⟨

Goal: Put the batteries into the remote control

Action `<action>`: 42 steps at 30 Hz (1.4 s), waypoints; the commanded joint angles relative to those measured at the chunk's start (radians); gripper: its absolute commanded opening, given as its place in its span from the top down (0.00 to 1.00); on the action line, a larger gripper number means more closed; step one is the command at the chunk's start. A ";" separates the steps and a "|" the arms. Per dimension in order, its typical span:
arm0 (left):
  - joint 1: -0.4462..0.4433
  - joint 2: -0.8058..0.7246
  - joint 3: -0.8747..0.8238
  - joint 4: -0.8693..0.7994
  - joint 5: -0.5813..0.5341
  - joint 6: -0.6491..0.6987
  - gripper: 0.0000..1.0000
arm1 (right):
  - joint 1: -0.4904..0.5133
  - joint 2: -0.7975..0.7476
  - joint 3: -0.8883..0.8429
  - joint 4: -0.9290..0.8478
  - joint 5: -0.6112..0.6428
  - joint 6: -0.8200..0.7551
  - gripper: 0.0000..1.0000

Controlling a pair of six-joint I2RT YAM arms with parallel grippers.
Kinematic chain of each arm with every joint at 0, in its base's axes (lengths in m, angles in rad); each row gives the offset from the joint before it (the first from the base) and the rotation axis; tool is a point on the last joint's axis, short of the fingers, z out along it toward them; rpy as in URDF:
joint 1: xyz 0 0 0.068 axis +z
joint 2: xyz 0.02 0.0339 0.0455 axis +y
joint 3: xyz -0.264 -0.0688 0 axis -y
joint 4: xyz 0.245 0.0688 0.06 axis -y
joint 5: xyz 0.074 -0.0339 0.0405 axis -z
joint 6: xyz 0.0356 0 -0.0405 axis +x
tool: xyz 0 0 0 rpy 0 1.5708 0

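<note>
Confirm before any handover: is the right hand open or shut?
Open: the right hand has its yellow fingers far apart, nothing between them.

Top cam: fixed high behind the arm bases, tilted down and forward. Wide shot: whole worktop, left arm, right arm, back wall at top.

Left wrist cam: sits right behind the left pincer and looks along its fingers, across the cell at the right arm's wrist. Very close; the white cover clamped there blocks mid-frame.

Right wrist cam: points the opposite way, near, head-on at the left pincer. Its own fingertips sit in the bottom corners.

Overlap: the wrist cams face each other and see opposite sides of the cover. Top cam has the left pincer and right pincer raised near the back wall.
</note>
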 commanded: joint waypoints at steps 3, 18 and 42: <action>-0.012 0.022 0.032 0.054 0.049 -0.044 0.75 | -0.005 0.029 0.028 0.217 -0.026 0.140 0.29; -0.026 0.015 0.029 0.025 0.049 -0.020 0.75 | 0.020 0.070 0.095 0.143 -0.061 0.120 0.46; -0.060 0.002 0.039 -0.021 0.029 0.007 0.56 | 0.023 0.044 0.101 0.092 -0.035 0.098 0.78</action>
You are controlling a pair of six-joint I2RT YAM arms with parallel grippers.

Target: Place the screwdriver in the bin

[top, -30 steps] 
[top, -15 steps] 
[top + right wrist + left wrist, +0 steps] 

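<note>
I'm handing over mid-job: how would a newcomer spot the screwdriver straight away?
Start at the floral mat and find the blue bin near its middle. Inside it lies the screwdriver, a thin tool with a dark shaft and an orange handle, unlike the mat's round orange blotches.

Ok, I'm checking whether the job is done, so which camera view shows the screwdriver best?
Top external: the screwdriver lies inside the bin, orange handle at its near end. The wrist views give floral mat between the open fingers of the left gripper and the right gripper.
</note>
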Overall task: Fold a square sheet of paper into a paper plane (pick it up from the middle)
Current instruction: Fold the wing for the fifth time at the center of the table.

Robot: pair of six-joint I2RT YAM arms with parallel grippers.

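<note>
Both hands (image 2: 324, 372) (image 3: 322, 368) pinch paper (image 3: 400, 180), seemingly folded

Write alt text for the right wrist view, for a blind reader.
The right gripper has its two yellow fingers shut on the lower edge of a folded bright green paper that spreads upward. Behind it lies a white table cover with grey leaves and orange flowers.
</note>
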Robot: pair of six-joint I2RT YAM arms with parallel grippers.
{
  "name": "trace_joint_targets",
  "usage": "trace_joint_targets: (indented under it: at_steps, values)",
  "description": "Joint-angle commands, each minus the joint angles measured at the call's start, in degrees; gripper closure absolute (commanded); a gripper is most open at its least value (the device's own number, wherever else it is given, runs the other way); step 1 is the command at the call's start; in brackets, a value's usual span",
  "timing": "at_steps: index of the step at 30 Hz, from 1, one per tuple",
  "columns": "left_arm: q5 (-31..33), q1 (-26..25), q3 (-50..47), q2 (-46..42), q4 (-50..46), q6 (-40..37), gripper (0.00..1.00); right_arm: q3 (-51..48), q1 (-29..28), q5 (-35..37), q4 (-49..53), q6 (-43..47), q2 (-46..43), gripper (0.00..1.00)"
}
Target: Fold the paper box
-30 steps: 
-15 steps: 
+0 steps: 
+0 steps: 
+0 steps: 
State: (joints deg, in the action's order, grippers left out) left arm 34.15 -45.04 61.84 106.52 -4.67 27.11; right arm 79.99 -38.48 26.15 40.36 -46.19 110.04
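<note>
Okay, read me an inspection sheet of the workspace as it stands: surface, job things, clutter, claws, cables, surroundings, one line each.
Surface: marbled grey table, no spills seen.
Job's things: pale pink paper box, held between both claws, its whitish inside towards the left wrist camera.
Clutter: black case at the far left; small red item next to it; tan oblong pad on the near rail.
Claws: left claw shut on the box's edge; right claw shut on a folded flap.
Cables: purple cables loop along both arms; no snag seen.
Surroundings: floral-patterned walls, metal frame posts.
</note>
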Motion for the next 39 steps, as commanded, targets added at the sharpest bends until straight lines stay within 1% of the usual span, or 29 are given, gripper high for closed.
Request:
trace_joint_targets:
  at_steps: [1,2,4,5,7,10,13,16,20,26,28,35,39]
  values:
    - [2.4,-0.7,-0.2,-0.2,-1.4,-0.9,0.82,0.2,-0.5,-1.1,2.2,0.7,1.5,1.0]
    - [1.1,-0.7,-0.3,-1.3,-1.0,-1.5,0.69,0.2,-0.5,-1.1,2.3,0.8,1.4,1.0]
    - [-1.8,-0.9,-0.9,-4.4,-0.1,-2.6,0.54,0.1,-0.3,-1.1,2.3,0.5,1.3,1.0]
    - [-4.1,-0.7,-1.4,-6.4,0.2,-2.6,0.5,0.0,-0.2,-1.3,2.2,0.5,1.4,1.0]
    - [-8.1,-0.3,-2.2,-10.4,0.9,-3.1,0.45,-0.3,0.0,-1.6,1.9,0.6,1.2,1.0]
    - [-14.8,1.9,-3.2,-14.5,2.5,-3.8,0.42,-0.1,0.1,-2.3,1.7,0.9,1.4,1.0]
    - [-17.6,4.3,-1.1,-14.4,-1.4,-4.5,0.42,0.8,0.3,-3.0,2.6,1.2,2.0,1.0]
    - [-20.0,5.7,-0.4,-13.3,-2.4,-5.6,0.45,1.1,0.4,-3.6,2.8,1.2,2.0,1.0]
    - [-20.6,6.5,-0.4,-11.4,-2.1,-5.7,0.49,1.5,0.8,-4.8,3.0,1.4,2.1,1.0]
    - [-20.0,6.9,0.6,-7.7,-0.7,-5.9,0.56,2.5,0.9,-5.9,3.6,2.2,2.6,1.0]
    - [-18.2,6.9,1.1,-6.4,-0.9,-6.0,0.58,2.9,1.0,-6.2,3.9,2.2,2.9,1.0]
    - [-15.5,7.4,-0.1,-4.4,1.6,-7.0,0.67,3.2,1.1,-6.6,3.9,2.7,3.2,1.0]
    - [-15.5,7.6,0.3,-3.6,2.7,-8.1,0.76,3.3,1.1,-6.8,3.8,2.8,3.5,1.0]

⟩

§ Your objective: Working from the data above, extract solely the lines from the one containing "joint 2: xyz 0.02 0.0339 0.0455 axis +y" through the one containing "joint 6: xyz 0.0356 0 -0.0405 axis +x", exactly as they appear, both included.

§ Solution to this problem:
joint 2: xyz 0.02 0.0339 0.0455 axis +y
joint 3: xyz -0.264 -0.0688 0 axis -y
joint 4: xyz 0.245 0.0688 0.06 axis -y
joint 5: xyz 0.074 -0.0339 0.0405 axis -z
joint 6: xyz 0.0356 0 -0.0405 axis +x

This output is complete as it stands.